Task requirements: Transcribe the data that follows in full. Leave out the pictures.
[Data provided — start]
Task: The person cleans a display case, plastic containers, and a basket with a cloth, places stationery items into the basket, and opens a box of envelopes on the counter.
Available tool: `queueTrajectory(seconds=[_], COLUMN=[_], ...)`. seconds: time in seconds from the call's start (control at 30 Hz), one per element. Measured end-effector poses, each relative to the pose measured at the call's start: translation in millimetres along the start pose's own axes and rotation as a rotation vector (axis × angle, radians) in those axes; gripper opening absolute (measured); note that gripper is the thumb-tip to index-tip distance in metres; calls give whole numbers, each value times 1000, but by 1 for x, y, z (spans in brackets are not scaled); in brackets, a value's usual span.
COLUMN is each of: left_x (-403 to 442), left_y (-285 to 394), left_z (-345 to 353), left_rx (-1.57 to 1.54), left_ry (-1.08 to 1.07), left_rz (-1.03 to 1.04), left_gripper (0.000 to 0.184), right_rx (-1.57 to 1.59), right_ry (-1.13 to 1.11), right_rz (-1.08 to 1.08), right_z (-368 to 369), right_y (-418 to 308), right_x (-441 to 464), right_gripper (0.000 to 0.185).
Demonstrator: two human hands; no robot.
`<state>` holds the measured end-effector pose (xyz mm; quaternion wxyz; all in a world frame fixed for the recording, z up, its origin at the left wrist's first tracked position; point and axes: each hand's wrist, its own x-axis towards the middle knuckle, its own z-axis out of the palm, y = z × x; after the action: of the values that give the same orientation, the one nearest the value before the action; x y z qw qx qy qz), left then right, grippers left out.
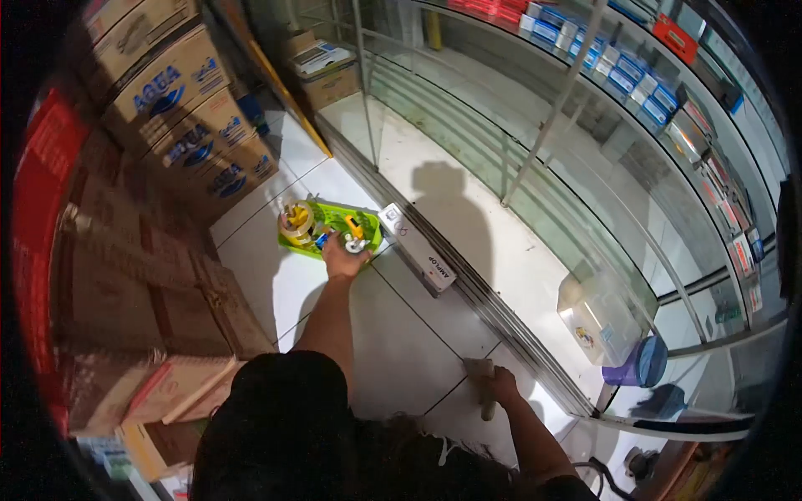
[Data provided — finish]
Exercise answer:
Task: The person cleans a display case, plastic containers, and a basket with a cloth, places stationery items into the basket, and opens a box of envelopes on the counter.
Available tool: `queueTrajectory(seconds=[_], COLUMN=[_], ...)`. seconds: time in seconds from the call's start (control at 30 Hz), one per element. Measured end-effector poses, each relative to the pose measured at the call's start: translation in millimetres along the start pose's own axes and rotation as a rotation vector (axis × angle, radians) in those axes; gripper opening absolute (measured); note that gripper is the thumb-tip to index-tip distance in metres; calls give whole numbers, each value times 1000, but by 1 for x, y, z (spans in brackets are not scaled); in brackets, a value's usual span.
COLUMN is each of: left_x (-403 to 442), left_y (-285 to 394), left_z (-345 to 353), left_rx (-1.57 to 1.54), left_ry (-1.08 to 1.07), left_rz (-1.03 to 1.04), left_gripper (0.000 to 0.184), right_rx (-1.57 to 1.59), right_ry (-1.13 to 1.11), right_rz (-1.08 to 1.08), right_z (-368 to 369), right_y (-418 to 308), right_x (-441 to 464), right_gripper (0.000 to 0.185).
Demonstrator: two human hands; no robot.
`<state>` holds the measured end-effector pose (xyz mm; quaternion wxyz; all in a world frame fixed for the recording, z up, its origin at the left wrist's first tracked position; point and axes: each hand's wrist, its own x-axis towards the middle knuckle, its own z-axis out of the palm, y = z × x; after the action: of the values that give the same orientation, the one nearest the value before the action; x y z qw qx qy qz), left then right, grippers left out.

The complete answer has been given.